唇角不自觉地弯起,小心地撕开封口,走到驿站窗边光亮处,迫不及待地展开。
笑容很快在她脸上凝住了。
信上的字迹依旧清丽工整,问候句式也是她们之间惯用的,遣词造句甚至比以往更规整、更符合仪范。但通篇读下来,却透着一股空洞。满纸都是“长安近日天气晴好”,“爹爹娘娘身体康健”,“听闻西北风物壮阔,羡姐姐自在”,以及反复出现的“盼姐姐早日回长安相聚游玩”之类的套话。
霜戈皱了皱眉,将这封信从头到尾又细细读了一遍,试图找出望舒独有的鲜活语气。但字里行间只有一种刻意维持的、滴水不漏的端庄。
这不是望舒。她认识的那个李望舒,会偷偷跟她抱怨宫中礼仪繁琐、会兴奋地描述爹爹给她做的跳跳蛙,会做出各种稀奇古怪的玩意儿同她分享。

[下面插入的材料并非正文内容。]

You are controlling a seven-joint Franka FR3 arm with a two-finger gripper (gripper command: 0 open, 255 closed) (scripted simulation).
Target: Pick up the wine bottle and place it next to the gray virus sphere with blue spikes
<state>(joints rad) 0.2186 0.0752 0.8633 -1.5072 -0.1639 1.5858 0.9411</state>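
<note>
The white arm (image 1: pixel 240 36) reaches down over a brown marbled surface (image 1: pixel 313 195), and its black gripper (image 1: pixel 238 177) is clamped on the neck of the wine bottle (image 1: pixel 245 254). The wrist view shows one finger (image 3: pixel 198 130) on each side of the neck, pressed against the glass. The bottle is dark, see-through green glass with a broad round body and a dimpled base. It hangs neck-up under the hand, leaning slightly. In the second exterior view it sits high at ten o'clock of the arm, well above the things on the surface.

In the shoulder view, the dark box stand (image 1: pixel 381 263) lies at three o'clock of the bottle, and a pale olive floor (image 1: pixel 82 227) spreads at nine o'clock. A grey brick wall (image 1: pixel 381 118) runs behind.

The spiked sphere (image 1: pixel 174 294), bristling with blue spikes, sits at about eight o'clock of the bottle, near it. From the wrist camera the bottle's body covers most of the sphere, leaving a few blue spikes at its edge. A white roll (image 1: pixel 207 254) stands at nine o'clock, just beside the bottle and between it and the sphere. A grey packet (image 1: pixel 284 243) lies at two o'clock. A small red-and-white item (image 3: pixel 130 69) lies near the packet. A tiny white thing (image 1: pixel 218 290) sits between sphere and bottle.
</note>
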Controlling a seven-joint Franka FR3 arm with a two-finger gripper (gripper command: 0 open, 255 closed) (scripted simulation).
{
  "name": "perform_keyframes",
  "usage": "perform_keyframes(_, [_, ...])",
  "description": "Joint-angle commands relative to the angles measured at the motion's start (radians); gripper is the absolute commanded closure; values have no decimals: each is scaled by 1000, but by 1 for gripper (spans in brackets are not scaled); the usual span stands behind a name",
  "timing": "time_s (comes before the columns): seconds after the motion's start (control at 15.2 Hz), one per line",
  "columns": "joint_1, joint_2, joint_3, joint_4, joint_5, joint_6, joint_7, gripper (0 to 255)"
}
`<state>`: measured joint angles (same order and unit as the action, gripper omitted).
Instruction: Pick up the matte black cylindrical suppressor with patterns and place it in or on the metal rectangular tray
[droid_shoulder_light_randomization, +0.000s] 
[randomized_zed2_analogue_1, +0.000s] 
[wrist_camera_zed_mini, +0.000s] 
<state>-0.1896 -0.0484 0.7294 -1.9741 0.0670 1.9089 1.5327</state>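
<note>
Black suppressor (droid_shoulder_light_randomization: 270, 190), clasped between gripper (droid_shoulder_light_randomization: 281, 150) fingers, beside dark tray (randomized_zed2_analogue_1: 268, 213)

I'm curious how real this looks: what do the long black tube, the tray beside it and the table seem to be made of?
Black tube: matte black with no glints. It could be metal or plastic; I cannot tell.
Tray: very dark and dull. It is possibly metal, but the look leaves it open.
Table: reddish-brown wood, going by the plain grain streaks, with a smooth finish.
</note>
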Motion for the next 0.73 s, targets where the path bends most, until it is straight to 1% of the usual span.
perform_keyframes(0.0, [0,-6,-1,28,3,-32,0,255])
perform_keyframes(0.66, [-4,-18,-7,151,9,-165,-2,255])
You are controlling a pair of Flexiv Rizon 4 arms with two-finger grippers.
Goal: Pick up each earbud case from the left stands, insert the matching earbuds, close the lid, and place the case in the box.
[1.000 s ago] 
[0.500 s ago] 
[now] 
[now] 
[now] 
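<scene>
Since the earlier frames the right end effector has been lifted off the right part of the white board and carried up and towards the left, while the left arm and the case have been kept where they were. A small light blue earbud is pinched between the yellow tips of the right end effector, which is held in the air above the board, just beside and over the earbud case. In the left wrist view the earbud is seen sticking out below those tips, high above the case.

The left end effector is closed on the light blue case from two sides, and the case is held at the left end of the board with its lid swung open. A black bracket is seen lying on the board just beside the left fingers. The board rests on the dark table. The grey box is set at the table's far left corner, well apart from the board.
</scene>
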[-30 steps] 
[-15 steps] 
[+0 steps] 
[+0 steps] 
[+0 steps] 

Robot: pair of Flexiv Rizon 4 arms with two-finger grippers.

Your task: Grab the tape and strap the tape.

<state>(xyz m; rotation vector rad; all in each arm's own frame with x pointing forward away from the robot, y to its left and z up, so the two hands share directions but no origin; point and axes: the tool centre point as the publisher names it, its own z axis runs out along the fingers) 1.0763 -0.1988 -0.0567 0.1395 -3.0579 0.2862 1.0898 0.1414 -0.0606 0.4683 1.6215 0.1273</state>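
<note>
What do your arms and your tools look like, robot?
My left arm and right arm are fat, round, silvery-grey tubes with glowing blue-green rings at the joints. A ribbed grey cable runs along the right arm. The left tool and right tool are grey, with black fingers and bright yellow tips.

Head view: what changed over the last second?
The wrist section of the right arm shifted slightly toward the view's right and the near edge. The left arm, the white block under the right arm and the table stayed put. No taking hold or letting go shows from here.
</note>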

郁闷堵在心口,霜戈捏着信纸,先前那点雀跃消失得无影无踪。她将信纸仔细折好塞入怀中,连原本想在驿站看看有没有新奇的西域玩意给望舒捎回去的心思也淡了,转身便朝家的方向快步走去。
回到自己的小房间,霜戈径直走到床头一只漆木小箱前。箱子里整齐地叠放着她珍视的物件,最上面便是厚厚一沓信笺,全是望舒这些年写来的。她将最新这封放在最上面,又往下翻出前两封。
果然,前一封,再前一封,虽然内容略有不同,但那股子公事公办、谨慎客套的味道如出一辙。她继续往下翻,直到找出三个月前的那一封。
那封信的纸张似乎都更柔软亲切些。展开来,仿佛能听到望舒欢快天真的声音透纸而出:
「……霜姐姐,我最近常和朱真一起玩!就是宫中炼丹师,朱先生的女儿,她懂得可多啦,虽然我觉得她有时候也是瞎捣鼓……我们偷偷学大人炼丹,在我家后院僻静处垒了小灶,找了个旧陶罐,放了好多东西进去呢!有亮晶晶的朱砂、味道怪怪的硝石、还有我从厨房偷拿的一点点硫磺(听说这个很厉害!)、晒干了的蝉蜕、捡来的彩色石头子儿、还放了一堆桃花瓣……我们觉得炼出来的肯定是吃了能变漂亮的仙丹!」
字迹到这里有些激动潦草,墨点也多了些,可想见当时书写人的兴奋。
「……然后我们就点火烧啦!烧了好久,陶罐都烧红了,突然‘砰’一声,罐子裂了!还好我们躲得远,没伤着,就是溅出来的烟灰把我们的脸都熏黑了,互相看了笑得肚子疼……不过后来还是被管家家丁发现了,告到了我娘亲那里,娘亲很生气,说玩火太危险,狠狠训斥了我们一顿,还罚我抄了一遍《礼记》……爹爹倒是没说什么,只是叹气,说他最近老是头痛,睡不安稳,听着我们闹腾更心烦……」
「……霜姐姐,你什么时候回来呀?长安最近好像有点闷闷的,爹爹头痛老不好,娘亲也总是叹气,我问他们怎么了,他们只说没事……真想念以前和你一起爬假山、掏鸟窝的时候……」
信的最后,笔画有些拖沓,似乎书写人心情也低落了下去。
霜戈的手指抚过这三个月前的字句,对比着刚刚收到那封干巴巴的套话,心一点点沉下去。望舒不是突然变得无趣或疏远了她。是长安,是永王府,出了什么变故。是王爷持续的头痛和王妃莫名的叹息,让那个原本天真烂漫的李望舒,被迫学会了谨慎和沉默,连写给远方挚友的信,都不敢再畅所欲言,只怕一字不慎,会带来什么麻烦。
这想法像一根冰冷的针,刺破了霜戈因阅读信件而升起的那点暖意。沉甸甸的担忧压在她的心口。
幼时长安宫中那次惊心动魄的满月宴,那些皇子们言语间的机锋、继后温婉面具下的考量、莺美人低语中的隐秘……那些她曾窥见的、属于长安的波谲云诡,瞬间冲破记忆的迷雾,变得清晰无比。
长安城内的局势,怕是又如同绷紧的弓弦,焦灼欲断了罢。